Task directions. Return every line below exactly as written.

=== The data ===

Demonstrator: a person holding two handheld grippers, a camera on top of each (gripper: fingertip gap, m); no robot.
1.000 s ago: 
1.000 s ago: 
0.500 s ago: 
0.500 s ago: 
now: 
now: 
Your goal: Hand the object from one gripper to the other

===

Exercise response.
Demonstrator: a person holding two handheld grippers, a camera on top of each (gripper: fingertip gap, m); no robot.
1.000 s ago: 
1.000 s ago: 
0.500 s ago: 
0.500 s ago: 
now: 
now: 
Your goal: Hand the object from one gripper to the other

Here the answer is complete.